Cezaevinde bir hükümlünün bütçeye olan bedeli ile bir kişinin dışarıdaki bedeli karşılaştırıldığında beliren fark karşısında önlemenin ne derece ekonomik bir enstrüman olduğu ortaya çıkmaktadır. Yalnızca cezaevi konuğu olmanın bedeli ile dışarıda eğitim bedeli karşılaştırıldığında beliren farkın büyüklüğü, kişinin işlediği suçların ceza adaleti sistemine ve mağdur kişilere verdiği zararlar da göz önüne alındığında daha da korkutucu olacaktır. İşte bu nedenle, önleyici hizmetler ve kurumlar kriminolojik bilinç gereğidir.11

“Suç ve ceza siyaseti politikalarına meydan okuyan araştırmacılar nerede?
Bu ülkede bu tür bir kriminoloji nerede?
Sizin için bilmiyorum ama ben böyle bir tartışma göremiyorum."

Bilimsel gerçek kriminojen faktörlerin zaman ve mekâna göre farklılık sergiledikleri ve eskiden tanık olmadığımız yeni suç türlerine tanık olduğumuz gerçeğidir. Kişilerin homeostatis dengesi bozularak zevk davranışlara egemen olmaya başlamıştır.12 Yeni nesil çeteler bağlamında Daltonlar, Redkitler ya da Anucurlar birer isimden çok “gençler arasında bir kimlik simgesi” haline gelmiştir.13

Kriminolojik Tablo

Ceza mahkemelerinde seçilen on suç türüne göre yıl içinde açılan dosya sayısı artış oranları incelendiğinde; 2024 yılında bir önceki yıla göre en fazla artışın sırasıyla dolandırıcılık (TCK 157-159), kullanmak için uyuşturucu veya uyarıcı madde satın almak, kabul etmek veya bulundurmak ya da uyuşturucu veya uyarıcı madde kullanmak (TCK 191) ve uyuşturucu veya uyarıcı madde imal ve ticareti (TCK 188) suç türlerinde olduğu görülmektedir. Hırsızlık suçunda ise bir önceki yıla göre %4 oranında azalma olmuştur.14 Bu veriler, kuşkusuz, ülkedeki kriminolojik tabloyu sergilemekten uzak bulunmaktadır. Gerçeğe yakın bir saptama için aşağıdaki tabloda yer alan öğelere ait verilere yer verilmesidir.

Cezasızlık Kültürü/İklimi

“Cezasızlık, hesap verebilirlik olmadan güç kullanımıdır ve en yalın haliyle, ceza almadan suç işlemek anlamına gelir. Bir ifadeyle, cezasızlık, "kanun aptallar içindir" düşüncesidir. Cezasızlık, güç dengesizliğinin o kadar büyük olduğu ve güçlülerin kurallara uymak zorunda olmadıklarını düşündükleri durumlarda gelişir. Bu, "güç yozlaştırır ve mutlak güç mutlak olarak yozlaştırır" şeklindeki eski düşünceye gönderme yapar”.15 170 ülkenin yer aldığı 2023 yılı endeksinde, en kötü notu “5” ve en iyi notu “0” göstermektedir. Türkiye 170 ülke içerisinde 34’üncü sıradadır.

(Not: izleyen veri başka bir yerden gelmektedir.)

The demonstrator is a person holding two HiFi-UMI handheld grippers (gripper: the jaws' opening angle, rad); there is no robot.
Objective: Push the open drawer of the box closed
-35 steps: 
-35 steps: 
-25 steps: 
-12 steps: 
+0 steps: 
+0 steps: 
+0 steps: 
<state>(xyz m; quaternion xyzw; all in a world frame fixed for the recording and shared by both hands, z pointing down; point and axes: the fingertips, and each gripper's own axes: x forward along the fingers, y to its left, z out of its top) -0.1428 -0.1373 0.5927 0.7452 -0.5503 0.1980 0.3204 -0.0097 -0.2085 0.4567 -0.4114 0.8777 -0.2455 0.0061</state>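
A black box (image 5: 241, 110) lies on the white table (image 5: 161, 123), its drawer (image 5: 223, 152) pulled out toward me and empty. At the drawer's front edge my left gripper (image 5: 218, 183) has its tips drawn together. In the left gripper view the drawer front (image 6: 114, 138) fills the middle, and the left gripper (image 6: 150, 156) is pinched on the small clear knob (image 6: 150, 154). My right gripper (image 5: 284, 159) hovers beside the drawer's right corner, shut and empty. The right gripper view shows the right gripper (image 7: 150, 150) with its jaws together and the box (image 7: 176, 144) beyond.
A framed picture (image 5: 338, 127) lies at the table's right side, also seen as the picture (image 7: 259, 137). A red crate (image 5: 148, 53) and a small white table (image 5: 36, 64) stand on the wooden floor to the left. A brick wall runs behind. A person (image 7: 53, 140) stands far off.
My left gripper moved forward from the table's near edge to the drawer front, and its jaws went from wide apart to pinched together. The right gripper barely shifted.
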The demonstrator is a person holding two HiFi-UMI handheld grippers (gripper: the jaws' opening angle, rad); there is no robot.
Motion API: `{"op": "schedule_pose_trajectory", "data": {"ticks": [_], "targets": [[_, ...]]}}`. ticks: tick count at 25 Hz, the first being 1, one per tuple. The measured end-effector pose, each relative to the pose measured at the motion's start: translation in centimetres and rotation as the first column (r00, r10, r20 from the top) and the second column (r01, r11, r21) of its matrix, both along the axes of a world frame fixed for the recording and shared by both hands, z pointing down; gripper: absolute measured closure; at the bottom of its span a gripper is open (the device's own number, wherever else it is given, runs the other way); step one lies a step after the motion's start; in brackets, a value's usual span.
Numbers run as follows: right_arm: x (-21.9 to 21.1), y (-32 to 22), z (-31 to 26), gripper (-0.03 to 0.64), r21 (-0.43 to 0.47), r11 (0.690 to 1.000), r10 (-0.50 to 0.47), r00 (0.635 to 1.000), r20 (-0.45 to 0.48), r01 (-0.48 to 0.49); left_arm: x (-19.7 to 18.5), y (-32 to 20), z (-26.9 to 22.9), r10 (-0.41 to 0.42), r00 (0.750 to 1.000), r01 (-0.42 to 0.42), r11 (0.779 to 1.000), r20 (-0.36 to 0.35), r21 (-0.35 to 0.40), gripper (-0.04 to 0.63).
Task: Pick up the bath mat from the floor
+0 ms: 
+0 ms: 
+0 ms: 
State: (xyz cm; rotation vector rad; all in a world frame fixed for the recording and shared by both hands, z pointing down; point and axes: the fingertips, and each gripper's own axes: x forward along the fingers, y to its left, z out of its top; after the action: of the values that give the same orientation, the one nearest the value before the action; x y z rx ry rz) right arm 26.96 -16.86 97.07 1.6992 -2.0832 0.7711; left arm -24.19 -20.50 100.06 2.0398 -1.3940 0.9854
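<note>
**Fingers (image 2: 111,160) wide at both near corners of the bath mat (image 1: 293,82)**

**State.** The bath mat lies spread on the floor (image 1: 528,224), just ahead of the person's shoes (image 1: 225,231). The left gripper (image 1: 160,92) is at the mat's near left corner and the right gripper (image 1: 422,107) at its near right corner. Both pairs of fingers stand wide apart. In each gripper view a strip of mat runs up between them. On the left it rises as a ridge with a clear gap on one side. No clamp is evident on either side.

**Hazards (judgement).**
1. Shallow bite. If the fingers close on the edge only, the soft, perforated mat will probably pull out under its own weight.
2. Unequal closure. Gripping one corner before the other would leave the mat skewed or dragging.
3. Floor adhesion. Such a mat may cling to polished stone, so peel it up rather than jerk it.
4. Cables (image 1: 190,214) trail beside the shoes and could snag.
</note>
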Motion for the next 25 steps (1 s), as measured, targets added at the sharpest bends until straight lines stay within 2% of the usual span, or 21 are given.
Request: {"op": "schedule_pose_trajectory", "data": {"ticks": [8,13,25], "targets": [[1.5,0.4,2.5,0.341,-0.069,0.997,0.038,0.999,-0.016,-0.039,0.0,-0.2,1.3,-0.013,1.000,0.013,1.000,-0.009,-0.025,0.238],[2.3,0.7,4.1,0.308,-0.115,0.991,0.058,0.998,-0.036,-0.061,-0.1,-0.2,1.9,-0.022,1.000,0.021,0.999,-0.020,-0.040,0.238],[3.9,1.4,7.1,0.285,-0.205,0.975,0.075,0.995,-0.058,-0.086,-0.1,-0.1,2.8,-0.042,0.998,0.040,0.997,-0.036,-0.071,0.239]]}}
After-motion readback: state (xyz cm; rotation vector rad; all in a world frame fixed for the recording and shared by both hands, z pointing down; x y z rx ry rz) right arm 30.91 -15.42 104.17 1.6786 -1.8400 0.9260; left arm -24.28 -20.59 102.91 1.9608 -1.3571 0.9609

2023 yılı Cezasızlık Atlasında Türkiye’nin konumu

Not

Sırası

Türkiye’nin Cezasızlık notu

2.47

34

Hesap vermeyen yönetim

2.97

49

Çatışma ve şiddet

2.76

27

İnsan hakları ihlali

2.59

30

Ekonomik sömürü

1.78

77

Çevrenin kirlenmesi

2.27

74

Cumhuriyet Savcılıklarındaki faili meçhul dosya sayısı 16

Yıl Sayı

2011 2 396 559

2018 3,453,280

2019 3,483,678

2020 3,510,621

2021 3,796,239

2022 3,731,780

2023 3,771,819

2024 3,890,014

İnsan hakları ihlalleri sorununun kalbinde, kuşkusuz, cezasızlık kültürü yatıyor. Bu türden en son örneğine gözaltında iken döverek işkence edildiği kamere kayıtları ile sabit olmasına karşılık, hele bir sanığın “Pişmanım, kendime hakim olmadım” demesine karşın mahkeme “yaralama” dan mahkumiyete kararla iki sanığa para cezası verip, hükmün açıklanmasının ertelenmesine; diğer dördünün beraatına hükmetti. ACM başkanı sanıklara, “Karakoldan insanların neden korktuğunu sizi görünce anlıyoruz. Paldır küldür adamın tepesine biniyorsunuz. Yapma o zaman bu mesleği. Devlet maaş veriyor size. Yap vur kır diye vermiyor. Ben burada katile katil diyemiyorum. Sizin yaptığınıza bak” diye konuştu.17

Mağdurların Korunması

Geçtiğimiz yıllarda, ilk kriminologları harekete geçiren türden sorular, suç mağdurları hakkında da sorulmuştur: Kimdirler? İnsanlar neden mağdur olurlar? Mağduriyet nasıl azaltılır?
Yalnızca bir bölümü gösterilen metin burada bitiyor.